A Footnote to History
He didn't succeed - at anything.



THE ASSASSINATION OF RICHARD NIXON
With Sean Penn, Naomi Watts, Don Cheadle
Written and directed by Niels Mueller

SAM BICKE SELLS OFFICE FURNITURE, and he sells it very badly. Timid and halting, he can't get a guy to buy a sporty brown Naugahyde swivel chair. His boss seals the deal in under a minute.

So later, at a bar, the boss tells Sam (Sean Penn) that he has to believe in himself, and he points to America's current president, Richard Nixon, up there on the television: In '68, Nixon promised to end the war but only got us in deeper. Then, in '72, he won a landslide re-election with the same promise. "That's a salesman," says the boss. "He made a promise, he didn't deliver, and then he sold us the exact same promise."

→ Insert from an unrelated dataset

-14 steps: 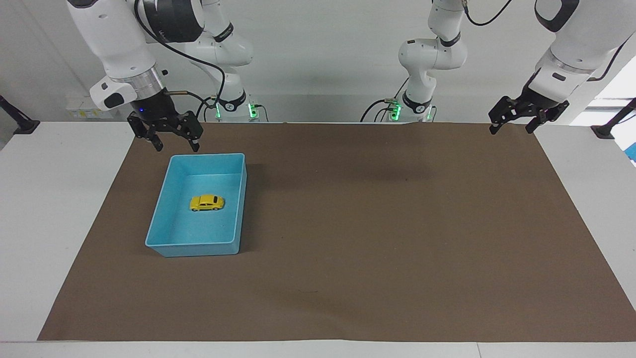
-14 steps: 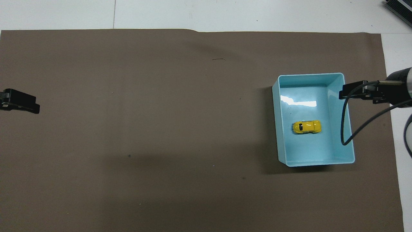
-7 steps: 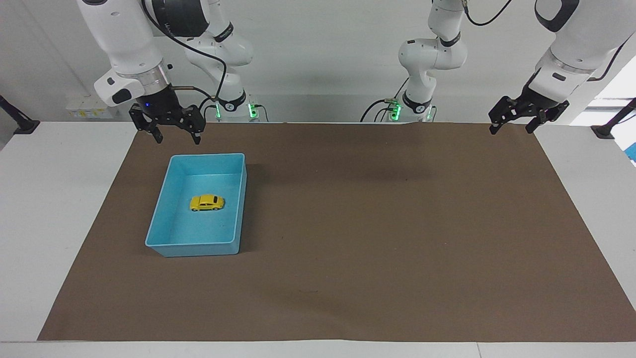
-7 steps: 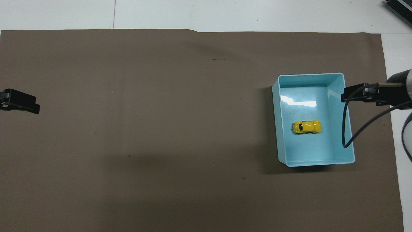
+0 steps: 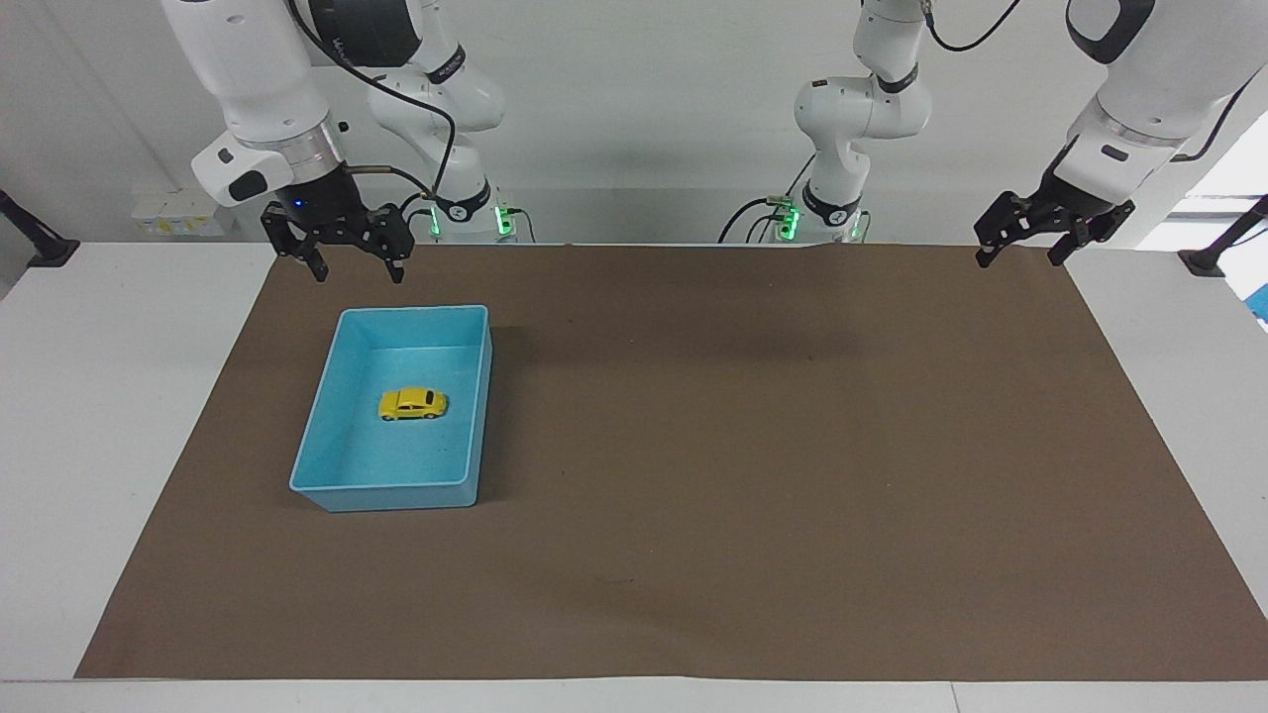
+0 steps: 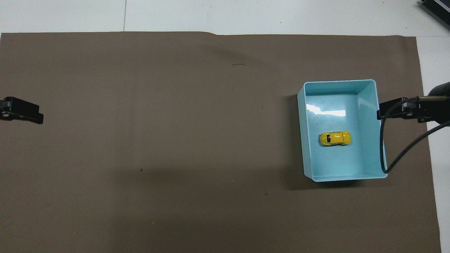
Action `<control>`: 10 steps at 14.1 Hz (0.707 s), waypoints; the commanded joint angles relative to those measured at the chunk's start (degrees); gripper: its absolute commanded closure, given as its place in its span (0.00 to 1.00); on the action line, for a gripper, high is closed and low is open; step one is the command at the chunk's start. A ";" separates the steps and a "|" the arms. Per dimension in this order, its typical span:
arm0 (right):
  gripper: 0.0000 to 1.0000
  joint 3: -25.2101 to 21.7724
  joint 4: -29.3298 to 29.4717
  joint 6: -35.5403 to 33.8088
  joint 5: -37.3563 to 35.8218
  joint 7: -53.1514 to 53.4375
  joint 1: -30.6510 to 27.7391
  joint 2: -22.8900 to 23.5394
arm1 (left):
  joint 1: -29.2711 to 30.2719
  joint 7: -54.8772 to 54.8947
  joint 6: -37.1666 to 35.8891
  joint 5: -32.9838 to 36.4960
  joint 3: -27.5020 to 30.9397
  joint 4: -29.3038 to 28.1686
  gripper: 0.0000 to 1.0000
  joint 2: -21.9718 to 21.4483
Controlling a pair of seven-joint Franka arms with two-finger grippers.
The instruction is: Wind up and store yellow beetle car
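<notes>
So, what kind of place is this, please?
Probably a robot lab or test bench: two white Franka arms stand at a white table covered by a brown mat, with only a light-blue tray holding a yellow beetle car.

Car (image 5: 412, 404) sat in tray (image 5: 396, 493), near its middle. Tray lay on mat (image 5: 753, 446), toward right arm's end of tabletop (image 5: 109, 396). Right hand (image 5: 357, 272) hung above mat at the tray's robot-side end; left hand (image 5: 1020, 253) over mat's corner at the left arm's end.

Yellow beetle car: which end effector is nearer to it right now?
Right. The right end effector hangs open by the light-blue tray holding the yellow beetle car; the left end effector waits open at the table's other end.
</notes>
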 commanded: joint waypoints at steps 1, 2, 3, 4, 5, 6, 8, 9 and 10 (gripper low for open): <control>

Thus begins The Assassination of Richard Nixon, writer/director Niels Mueller's inspired-by-a-true story of a man who, in 1974, may have formulated plans to do just that. How "true" this all is I don't know, nor do I care: Assassination is compelling sociology about the sinister banality of our American Ideal. Work hard, we're told. Think positive, and believe in your own manifest destiny. After his pep talk, Sam tranquilly comes to see himself as "a grain of sand on the beach they call America," and he gradually decides to prove that "the least grain of sand has in him the power to destroy."

And so, emotionally adrift and lonely, hence the perfect American assassin, Sam's distorts the reasonably political into the dangerously personal. He wants to start his own business, so he's not without imagination and drive. He tries to join the Black Panthers because "I'm in the same boat." An understandably surly Panther tells him, "You own the boat," then listens politely to his plea. He makes tapes that explain his vision, and he sends them to Leonard Bernstein, whose music he cherishes. "What happens, Mr. Bernstein, to the land of plenty," he asks, "when there's plenty for the few and little for the plenty?"

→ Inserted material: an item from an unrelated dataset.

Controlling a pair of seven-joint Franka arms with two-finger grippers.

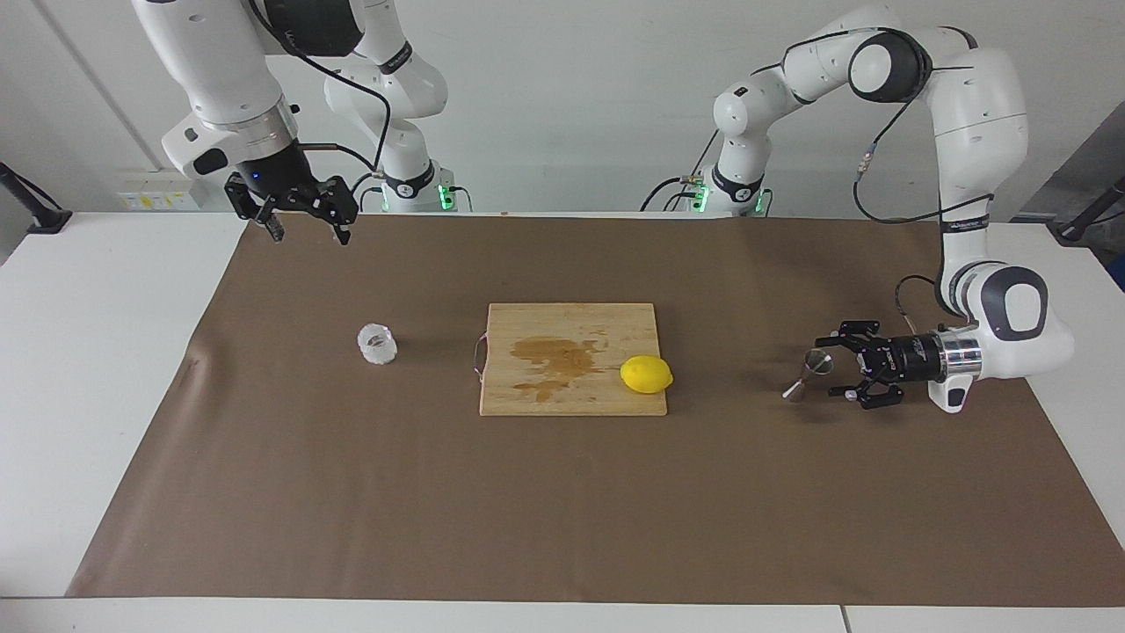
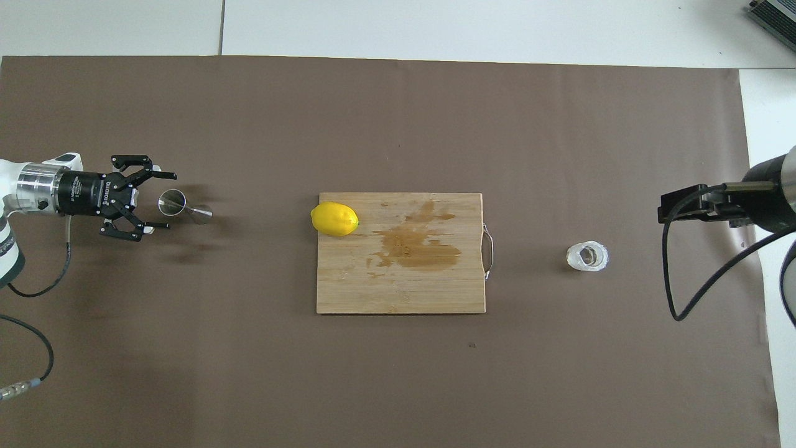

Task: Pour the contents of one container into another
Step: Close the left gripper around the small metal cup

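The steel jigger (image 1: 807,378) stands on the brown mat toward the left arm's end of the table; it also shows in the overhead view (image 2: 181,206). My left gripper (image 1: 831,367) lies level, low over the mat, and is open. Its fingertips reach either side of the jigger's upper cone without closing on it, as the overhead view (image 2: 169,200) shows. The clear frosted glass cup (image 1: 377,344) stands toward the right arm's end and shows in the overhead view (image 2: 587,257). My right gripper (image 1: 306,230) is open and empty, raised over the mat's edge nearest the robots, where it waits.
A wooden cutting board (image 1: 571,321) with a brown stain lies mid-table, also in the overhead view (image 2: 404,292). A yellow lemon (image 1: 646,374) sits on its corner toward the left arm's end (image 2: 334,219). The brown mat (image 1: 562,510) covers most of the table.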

Mueller, who wrote the agreeable little wet dream Tadpole, uses this weird footnote from the '70s to construct a leisurely drama that quietly asks us to confront the tragic bullshit that festers beneath our un questioned values and beliefs, and what happens when they turn on us. He sprinkles his movie with ironic little details that never interrupt the flow of its desolate reality, and his hard climax is swiftly brutal. History - Vietnam, Watergate, Nixon, Wounded Knee - appears only on TV, like a ubiquitous, disconnected chorus goading Sam to action.

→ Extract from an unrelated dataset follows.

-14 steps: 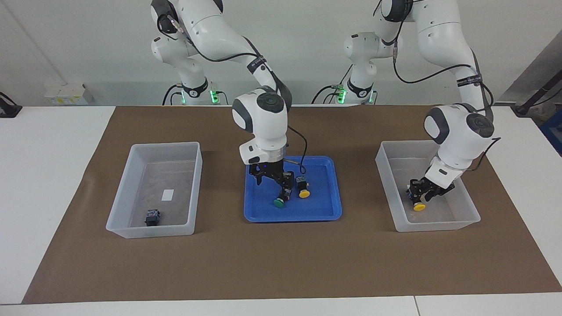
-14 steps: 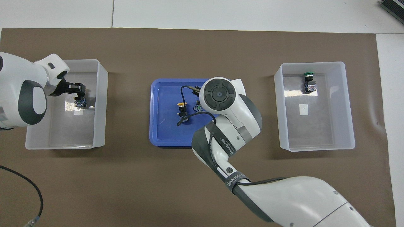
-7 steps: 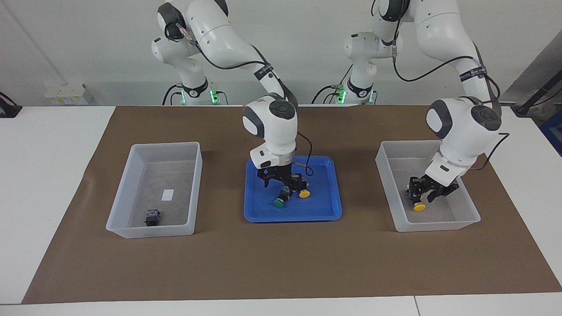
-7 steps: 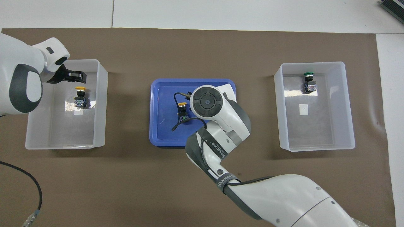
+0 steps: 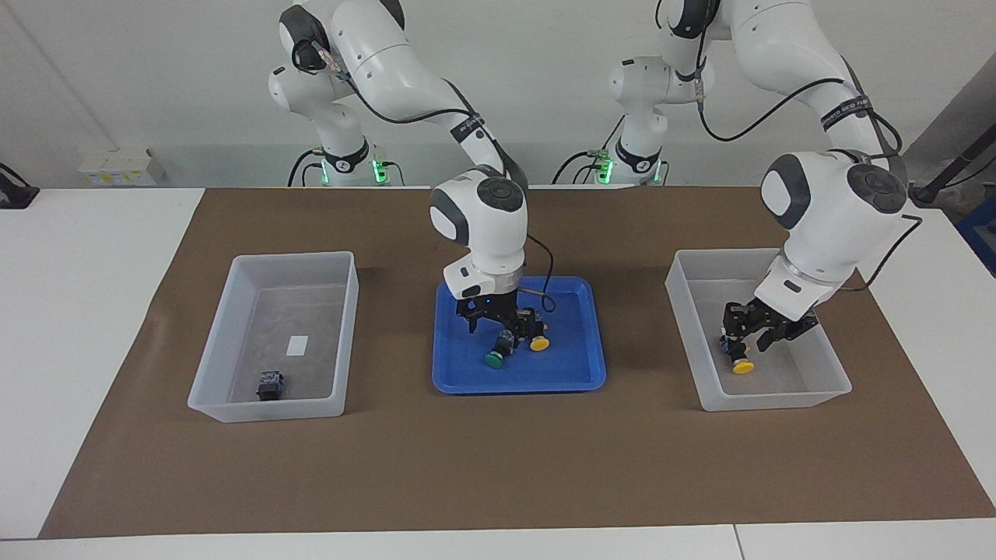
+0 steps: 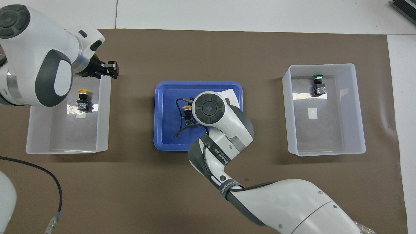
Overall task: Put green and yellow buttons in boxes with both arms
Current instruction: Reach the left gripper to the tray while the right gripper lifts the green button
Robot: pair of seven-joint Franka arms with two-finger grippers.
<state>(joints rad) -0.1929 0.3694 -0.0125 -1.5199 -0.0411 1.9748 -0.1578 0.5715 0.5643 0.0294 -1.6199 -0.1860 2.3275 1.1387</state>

Penn sketches Sam with a plaintive dislocation: He can barely even hug his beloved estranged wife (Naomi Watts), and his auto mechanic pal and would-be business partner (Don Cheadle) just doesn't get his emerging socialism. Penn and Cheadle are notoriously good bombastic actors working here in an elegantly low key, and Watts is unrecognizable as Sam's increasingly prickly waitress/ex. This is smart, challenging cinema - a small castle built from a forgotten grain of sand.